Even as the original activation date of the Credit CARD Act, February of next year, nears, credit cards that are fully compliant with the requirements of the credit card act are still missing in the credit card market. According to a study made for the Safe Credit Cards Project of the Pew Health Group, virtually all the credit cards being offered online by the majore credit card companies still do not comply with the laws in the Credit CARD Act. Credit card companies still include many of the practices which will be banned once the Credit CARD Act goes live.
This new report by the Pew Safe Credit Cards Project is titled “Still waiting: ‘Unfair or Deceptive’ Credit Card Practices Continue as Americans Wait for New Reforms to Take Effect”. All the consumer credit cards being offered online by the twelve major credit card companies in the U.S. were examined by the report. These twelve major credit card companies play a large role in the credit card industry, accounting for 90% of the outstanding credit card debt in the country, which makes them the perfect focus for the report. Aside from these major credit card companies, the report also examined what the largest credit unions nationwide has to offer in terms of consumer credit cards. The datum of the Pew Safe Credit Cards Project were gathered on July of 2009 focusing on almost four hundred credit cards. The data collect adds on to the previous research done by the group last December of 2008.
According to Shelley A. Hearne who acts as the managing director of the Pew Health Group, the overseer of the project, “Since passage of the Credit CARD Act, we found that credit card issuers have done little to remove practices deemed unfair or deceptive by the Federal reserve”. She further added that, as a matter of fact, a few of the most damaging practices of credit card companies actually became more widespread. “Not one of the bank cards reviewed would meet the legal requirements outlined in the Credit CARD Act, which is bad news for consumers”, she added.

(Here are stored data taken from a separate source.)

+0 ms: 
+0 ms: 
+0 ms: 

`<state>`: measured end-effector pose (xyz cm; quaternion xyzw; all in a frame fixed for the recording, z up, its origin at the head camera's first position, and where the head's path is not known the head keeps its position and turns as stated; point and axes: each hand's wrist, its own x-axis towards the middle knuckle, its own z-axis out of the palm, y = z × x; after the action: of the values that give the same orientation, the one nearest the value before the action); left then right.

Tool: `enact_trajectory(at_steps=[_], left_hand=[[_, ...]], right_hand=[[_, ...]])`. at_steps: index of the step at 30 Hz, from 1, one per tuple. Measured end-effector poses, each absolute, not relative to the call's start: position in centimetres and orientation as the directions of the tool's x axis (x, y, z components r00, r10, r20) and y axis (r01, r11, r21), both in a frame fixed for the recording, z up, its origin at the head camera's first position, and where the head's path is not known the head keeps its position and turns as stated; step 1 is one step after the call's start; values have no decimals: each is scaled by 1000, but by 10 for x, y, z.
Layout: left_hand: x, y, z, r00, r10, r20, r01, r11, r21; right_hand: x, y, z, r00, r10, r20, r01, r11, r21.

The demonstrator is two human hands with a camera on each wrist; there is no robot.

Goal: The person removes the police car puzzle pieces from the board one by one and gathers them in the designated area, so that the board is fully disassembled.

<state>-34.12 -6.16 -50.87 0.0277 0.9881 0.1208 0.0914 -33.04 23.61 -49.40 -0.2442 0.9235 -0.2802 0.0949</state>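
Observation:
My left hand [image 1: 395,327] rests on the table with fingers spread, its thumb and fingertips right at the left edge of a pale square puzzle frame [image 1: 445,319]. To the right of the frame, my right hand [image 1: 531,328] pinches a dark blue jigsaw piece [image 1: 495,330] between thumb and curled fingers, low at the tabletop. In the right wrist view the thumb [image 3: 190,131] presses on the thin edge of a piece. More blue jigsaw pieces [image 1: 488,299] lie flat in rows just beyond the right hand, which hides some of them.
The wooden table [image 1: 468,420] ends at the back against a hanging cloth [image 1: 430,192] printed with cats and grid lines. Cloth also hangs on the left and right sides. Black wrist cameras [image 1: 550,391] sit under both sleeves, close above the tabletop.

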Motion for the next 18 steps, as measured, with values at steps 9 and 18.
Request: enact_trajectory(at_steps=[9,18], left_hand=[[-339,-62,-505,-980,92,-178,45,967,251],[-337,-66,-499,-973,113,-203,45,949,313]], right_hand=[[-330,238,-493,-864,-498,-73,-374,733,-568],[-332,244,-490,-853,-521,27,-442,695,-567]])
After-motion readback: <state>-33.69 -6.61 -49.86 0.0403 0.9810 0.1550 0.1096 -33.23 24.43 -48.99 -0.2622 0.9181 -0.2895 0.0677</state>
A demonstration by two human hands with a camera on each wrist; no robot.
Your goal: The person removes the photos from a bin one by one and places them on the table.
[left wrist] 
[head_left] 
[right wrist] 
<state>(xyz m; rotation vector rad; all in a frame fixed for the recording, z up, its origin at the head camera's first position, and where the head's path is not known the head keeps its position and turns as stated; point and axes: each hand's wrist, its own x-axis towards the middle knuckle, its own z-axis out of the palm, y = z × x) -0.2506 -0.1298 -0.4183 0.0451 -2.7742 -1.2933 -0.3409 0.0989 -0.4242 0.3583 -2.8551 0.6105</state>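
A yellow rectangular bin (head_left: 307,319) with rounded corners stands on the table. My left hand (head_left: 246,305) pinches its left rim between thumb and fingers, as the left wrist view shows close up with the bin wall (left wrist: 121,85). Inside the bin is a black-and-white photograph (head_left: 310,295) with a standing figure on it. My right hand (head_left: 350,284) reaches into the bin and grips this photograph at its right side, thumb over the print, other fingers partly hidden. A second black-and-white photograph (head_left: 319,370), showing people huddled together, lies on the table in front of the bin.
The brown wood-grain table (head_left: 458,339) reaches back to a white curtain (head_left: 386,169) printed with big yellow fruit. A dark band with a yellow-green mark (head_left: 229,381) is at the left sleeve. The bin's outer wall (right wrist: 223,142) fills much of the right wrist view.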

The findings of the report also show that 99.7% o of bank cards allowed their issuers to hike their outstanding balance interest rates, an increase from 93% from the figures collected by the report last December. 95% of bank cards also allowed their card issuers to apply credit payments in such a way as to cause financial distress to consumers according to the Federal Reserve. 90% of bank cards also hiked their penalty rates and a large number of these penalties were imposed by “hair trigger” infractions such as missing one or a couple of payments in one year.